Poems About Food

Excerpts from George Yatchisin’s ‘Feast Days’

Tue Sep 06, 2016 | 06:00am

Longtime Santa Barbara Independent contributor George Yatchisin recently published a chapbook of poems about food called Feast Days (Flutter Press, 2016, 42 pages). These are two poems from the book, which can be purchased at tinyurl.com/feastdayspoems.  

More Simple

(Originally published in Alimentum, April 2013, and about Chef John Downey)

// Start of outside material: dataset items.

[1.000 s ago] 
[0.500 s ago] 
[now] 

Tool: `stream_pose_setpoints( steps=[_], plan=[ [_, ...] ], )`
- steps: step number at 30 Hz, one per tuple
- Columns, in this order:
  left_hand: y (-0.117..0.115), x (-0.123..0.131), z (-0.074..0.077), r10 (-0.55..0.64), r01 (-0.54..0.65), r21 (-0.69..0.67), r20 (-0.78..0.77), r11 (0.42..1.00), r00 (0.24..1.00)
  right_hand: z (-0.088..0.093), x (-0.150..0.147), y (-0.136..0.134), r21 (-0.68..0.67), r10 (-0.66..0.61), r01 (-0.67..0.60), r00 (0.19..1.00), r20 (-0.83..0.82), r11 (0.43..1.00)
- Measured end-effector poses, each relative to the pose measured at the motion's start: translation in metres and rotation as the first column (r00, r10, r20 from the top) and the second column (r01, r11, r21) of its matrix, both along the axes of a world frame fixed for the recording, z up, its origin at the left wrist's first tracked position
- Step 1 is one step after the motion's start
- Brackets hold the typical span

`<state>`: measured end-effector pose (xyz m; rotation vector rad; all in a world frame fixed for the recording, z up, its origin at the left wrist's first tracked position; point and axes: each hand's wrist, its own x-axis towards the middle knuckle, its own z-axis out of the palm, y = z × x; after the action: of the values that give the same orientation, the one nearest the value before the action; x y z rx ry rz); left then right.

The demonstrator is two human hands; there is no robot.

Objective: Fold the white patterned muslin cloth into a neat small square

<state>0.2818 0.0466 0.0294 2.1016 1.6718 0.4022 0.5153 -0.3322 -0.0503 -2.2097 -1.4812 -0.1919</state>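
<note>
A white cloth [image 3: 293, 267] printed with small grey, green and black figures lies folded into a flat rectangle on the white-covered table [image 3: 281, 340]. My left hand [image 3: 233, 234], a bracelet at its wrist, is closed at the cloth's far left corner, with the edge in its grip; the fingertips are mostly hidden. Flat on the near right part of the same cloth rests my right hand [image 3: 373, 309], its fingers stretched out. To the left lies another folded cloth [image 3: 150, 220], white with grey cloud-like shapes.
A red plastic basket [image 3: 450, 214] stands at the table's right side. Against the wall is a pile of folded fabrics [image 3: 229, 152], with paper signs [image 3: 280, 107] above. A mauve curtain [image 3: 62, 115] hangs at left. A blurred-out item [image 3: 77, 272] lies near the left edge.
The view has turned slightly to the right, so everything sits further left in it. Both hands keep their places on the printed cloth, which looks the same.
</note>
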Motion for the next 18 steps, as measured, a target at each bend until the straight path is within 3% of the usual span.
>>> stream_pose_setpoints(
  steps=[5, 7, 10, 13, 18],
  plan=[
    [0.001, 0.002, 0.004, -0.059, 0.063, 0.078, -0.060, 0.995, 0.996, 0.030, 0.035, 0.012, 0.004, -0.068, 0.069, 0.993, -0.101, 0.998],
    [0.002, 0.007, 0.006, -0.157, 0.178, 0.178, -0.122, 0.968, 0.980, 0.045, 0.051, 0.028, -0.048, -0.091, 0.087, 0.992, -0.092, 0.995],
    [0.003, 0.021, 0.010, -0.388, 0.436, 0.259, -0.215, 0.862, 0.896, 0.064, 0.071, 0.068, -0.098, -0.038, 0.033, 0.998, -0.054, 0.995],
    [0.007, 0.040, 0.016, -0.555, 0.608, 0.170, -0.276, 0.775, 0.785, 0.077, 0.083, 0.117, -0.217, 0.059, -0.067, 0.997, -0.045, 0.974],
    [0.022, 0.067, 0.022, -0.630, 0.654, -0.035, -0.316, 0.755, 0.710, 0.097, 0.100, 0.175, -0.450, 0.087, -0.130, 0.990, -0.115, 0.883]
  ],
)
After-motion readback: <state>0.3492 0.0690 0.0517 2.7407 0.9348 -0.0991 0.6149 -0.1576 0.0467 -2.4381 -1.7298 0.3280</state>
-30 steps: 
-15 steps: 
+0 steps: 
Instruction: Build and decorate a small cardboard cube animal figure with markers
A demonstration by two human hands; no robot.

Ground up you build your goodness,

from near, from dirt, from sea. So simple and

so everything. All it takes to attest to something

between subsistence and exuberance

is naming names, farmers and suppliers,

and you’ve done so from the beginning. Too humble

to come out from your kitchen, you let your plates speak

for their simple, stunning selves, one at a time, choruses

of flavors — arugula, bosc, butternut, saffron,

sundrieds, shiitakes — an alphabet of exotics

and not so, everything itself so much

it’s like peeling away world from world from world,

like an onion, or skin, or the sense we’ve been

here before but never quite like delicious this.

Lines for Uni

It’s incredible discovering whatever’s edible.

Someone saw a sea urchin and surmised

beyond the spiny shell, innards would be prized.

But even then not by all, it so much sea

it might make some fight an earthly tug

to sickness, its intensity a rug pulled from under.

Ask those with an itch for urchin, a need

for raw roe, a salted kiss of the ocean’s egg,

How much muchness can one man stand?